Are there objective standards of beauty? Or is beauty in the eye of the beholder? Must art be beautiful to be great art?
Lots of us have tastes in music, movies, stories, or art—and we generally know what they are. I really enjoy depressive British sadcoms. One friend enjoys almost all political dramas. Another enjoys genuinely absurd, surreal horror films. A family member won’t watch anything that uses cartoon animation, and another can’t stand romantic comedies.
These groups of things we like tend to fall into genres: groups of movies, music, or other arts that have readily identifiable descriptive features in common. (This may not be accidental; maybe the reason we label the genre groups we do is that people who really like some members of one genre group tend to like other members of it as well.) This is partly what makes it useful to figure out which genres of movies, music, etc. you tend to enjoy. Knowing what you like in genre terms allows you to search through a relatively homogeneous category with some confidence that you’ll find something in that category to enjoy.
In a certain light, though, the fact that our tastes tend to fall along genre lines can look really remarkable. Is there really anything inherently better about sadcoms than the optimistic, colorful American comedies that I love to hate? (Sorry, Parks and Recreation, I’ll never get it.) The answer is probably ‘no.’ But then what explains my liking sadcoms so much?

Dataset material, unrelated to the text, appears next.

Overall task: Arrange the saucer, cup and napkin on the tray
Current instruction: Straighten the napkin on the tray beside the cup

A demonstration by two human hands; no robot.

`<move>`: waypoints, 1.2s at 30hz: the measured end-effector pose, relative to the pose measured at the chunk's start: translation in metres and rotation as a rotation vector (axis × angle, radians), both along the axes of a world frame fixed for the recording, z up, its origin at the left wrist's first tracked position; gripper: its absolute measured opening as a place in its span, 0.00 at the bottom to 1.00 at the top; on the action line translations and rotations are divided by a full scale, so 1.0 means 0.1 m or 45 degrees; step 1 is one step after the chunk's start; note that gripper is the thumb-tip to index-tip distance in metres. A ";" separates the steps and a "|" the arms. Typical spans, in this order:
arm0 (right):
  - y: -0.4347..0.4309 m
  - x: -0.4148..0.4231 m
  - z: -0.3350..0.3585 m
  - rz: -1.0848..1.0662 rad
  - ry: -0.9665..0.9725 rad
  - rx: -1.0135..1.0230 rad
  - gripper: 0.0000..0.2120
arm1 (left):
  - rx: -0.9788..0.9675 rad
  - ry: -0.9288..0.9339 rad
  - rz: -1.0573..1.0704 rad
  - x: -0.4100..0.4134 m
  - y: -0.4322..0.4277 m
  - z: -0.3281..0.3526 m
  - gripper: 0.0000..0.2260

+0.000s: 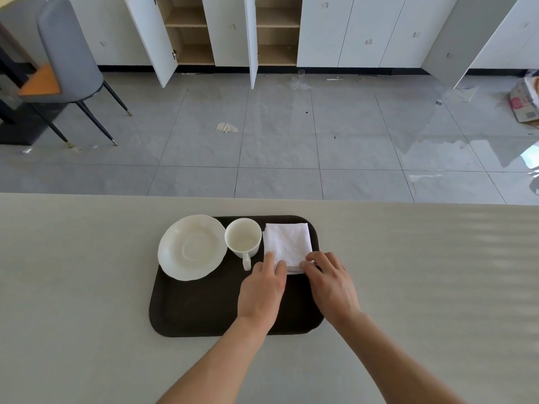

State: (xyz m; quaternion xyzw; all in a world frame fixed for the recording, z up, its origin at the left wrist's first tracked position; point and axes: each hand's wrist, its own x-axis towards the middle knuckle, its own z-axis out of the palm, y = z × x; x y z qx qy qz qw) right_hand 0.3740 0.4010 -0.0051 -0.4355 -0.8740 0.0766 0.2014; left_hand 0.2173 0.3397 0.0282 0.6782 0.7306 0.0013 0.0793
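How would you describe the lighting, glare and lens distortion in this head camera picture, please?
Head view: soft, even daylight, with only faint shadows under the hands at the napkin; strong window glare on the glossy floor at right; wide-angle bending tilts the cabinet doors outward; the tray, saucer and cup are sharp.

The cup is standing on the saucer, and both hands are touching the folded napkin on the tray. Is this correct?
Not quite. In the head view the cup stands beside the saucer, directly on the tray. Both the left hand and right hand do touch the folded napkin.
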 end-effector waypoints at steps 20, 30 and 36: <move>0.63 -0.55 0.04 0.307 -0.462 -0.276 0.28 | 0.035 0.001 -0.016 0.12 -0.23 -0.31 0.31; 0.70 -0.41 -0.03 0.273 -0.434 -0.221 0.27 | -0.053 -0.004 -0.063 0.06 -0.21 -0.36 0.33; 0.46 -0.15 -0.14 0.034 -0.404 -0.255 0.27 | -0.079 0.011 -0.063 0.06 -0.19 -0.39 0.32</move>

At best, my liking can look like a merely subjective reaction to something I recognize or identify with; at worst, it can look like an absurd fetishization of a certain kind of irony.

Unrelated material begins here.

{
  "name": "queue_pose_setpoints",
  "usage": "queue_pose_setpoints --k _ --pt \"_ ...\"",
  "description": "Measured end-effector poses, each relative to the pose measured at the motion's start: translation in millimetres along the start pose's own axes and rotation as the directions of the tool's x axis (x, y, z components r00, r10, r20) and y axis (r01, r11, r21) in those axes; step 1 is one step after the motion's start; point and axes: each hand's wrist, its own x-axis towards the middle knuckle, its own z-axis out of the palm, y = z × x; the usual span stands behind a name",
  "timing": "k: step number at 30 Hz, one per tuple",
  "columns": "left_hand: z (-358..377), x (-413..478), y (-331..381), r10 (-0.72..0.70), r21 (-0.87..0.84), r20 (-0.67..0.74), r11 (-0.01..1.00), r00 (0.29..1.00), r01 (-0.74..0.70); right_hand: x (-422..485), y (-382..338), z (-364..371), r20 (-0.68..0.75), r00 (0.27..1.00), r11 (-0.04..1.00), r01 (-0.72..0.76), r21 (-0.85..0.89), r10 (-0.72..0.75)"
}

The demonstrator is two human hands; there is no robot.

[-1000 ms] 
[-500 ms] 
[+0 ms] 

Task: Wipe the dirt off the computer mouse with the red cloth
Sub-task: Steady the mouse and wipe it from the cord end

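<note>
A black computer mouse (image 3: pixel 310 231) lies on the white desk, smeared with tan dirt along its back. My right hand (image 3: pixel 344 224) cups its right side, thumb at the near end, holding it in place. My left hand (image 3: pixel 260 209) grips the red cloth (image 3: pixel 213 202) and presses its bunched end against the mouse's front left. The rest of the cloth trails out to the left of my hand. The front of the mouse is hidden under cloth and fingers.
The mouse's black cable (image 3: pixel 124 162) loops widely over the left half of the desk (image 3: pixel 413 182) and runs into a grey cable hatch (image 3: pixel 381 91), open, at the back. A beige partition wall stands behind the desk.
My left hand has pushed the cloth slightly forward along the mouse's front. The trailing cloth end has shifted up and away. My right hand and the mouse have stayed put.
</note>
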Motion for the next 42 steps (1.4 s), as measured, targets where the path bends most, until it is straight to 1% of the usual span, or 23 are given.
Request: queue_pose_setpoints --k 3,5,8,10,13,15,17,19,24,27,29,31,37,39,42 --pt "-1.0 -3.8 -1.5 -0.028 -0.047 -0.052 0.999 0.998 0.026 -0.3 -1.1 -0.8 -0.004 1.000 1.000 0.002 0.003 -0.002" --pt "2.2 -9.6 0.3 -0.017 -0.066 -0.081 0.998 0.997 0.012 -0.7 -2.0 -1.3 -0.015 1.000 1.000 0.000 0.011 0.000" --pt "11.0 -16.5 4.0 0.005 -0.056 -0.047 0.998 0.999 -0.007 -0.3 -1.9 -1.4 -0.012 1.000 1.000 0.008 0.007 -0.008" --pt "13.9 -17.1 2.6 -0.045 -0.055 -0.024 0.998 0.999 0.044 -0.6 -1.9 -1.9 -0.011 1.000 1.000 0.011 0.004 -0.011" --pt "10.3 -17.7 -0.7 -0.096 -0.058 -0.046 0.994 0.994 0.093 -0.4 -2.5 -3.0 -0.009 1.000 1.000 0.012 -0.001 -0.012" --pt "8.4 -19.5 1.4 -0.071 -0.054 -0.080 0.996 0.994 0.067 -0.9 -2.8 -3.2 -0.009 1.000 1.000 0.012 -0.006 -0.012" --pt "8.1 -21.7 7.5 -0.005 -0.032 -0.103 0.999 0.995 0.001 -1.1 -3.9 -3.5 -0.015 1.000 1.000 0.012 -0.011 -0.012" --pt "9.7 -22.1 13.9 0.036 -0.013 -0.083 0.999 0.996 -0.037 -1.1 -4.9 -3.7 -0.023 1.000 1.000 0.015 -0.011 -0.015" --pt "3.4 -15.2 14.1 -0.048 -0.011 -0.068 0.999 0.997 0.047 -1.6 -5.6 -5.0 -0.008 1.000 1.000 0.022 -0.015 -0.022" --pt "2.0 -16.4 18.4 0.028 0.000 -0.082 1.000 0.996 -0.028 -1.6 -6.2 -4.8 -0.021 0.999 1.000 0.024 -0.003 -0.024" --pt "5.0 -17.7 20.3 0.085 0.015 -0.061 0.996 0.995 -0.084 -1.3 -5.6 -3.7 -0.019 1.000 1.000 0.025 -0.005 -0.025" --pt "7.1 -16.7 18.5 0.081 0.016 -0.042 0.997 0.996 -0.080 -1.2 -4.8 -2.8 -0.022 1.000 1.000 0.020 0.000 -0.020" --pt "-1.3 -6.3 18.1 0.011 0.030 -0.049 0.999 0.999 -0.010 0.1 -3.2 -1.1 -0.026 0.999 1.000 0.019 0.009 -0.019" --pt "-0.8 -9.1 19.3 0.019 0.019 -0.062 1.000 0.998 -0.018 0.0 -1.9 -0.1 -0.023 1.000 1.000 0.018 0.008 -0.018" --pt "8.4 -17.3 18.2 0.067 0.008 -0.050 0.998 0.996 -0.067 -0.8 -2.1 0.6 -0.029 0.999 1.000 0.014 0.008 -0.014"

What these two interpretations have in common is the idea that my liking some members of a genre has purely subjective content. It’s either just blank, inexplicable joy in sadcom misery (which others may or may not share) or it’s a recognition of sadcom features as something that scratch a particular itch of mine—or both. It’s become a truism that there’s no explaining—and no disputing—these tastes. It would be just as silly to try and justify them as it would to justify my preference for chocolate ice cream over vanilla.
This basic thought has led a lot of philosophers to ignore genre-tracking tastes in studies of Aesthetic Value. Aesthetic Value (which I capitalize here in order to express its Very Serious Weightiness) is often thought to have aspirations beyond merely subjective likings. When you talk about “beautiful” or “great” works of art, you seem to be implying that they have such Aesthetic Value. And in doing that, you aren’t just saying that you like them. It seems like you are saying they have something in them to be appreciated. You are suggesting that others should appreciate them as you do. In more extreme cases, you might even suggest that others who don’t appreciate them as you do are mistaken or even defective in their faculties. (The classic source of this point is Immanuel Kant’s Critique of Judgment.) There’s having taste, you might think, and then there’s Having Taste. The first is merely subjective, the latter of Great Weight (and perhaps even Genuine Objectivity).
Now, I think it is true that when you like many members of a genre you don’t necessarily think they have any real Aesthetic Value. But I do think philosophers are too quick to draw a sharp distinction between taste and Taste. There are all sorts of ways in which liking something, and thinking it has genuine Aesthetic Value, may be related. Here are just a few ways of thinking of the connection between subjective liking and judgments of Aesthetic Value:
(A) Perhaps there is a feeling in common between cases in which you just simply like something, and cases in which you find something to have real Aesthetic Value. In this case, the common feeling might lead you to mistake some things you merely like for things with Aesthetic Value.
(B) Perhaps liking something in a merely subjective way is a way of attributing some form of Value to an object—but not necessarily Aesthetic Value, whatever that is. If so, what is this other kind of Value? It might be a special sort of value for each of the genres we care about; perhaps there is a standard of excellence inherent to period mysteries, and an entirely different standard of excellence inherent to experimental film noir.
(C) Perhaps liking something in a merely subjective way is to attribute Aesthetic Value to it, in some way. In this case, you might overvalue the things that belong to the genres you have a soft spot for. This might be something like a persistent perceptual illusion; you can’t help making this attribution of Aesthetic Value, but you can learn when to discount it, and to avoid recommending (e.g.) psychological thrillers to those who don’t themselves enjoy them.
(D) Perhaps there is an essential relationship between liking the works of art of a genre and the ability to judge their Aesthetic Value accurately. Liking (e.g.) British sadcoms revs up your attention, motivates a lot of consumption and comparison, and puts you in the position to draw subtle distinctions in form within exemplars of a genre. These abilities, it is often noted, are abilities that are themselves central to recognizing genuine Aesthetic Value. We often rely on expert testimony of critics to judge whether or not to go see a movie—perhaps we should also understand each of us as experts of limited kinds about specific genres of art. Far from overvaluing works in the genre you like best, then, you might be best placed to judge their Aesthetic Value.
It’s not obvious to me which of these views is most nearly right. Nor is it clear that these are the only options. But I think it’s worth teasing apart the options available to us when we think about the relationship between taste and Taste.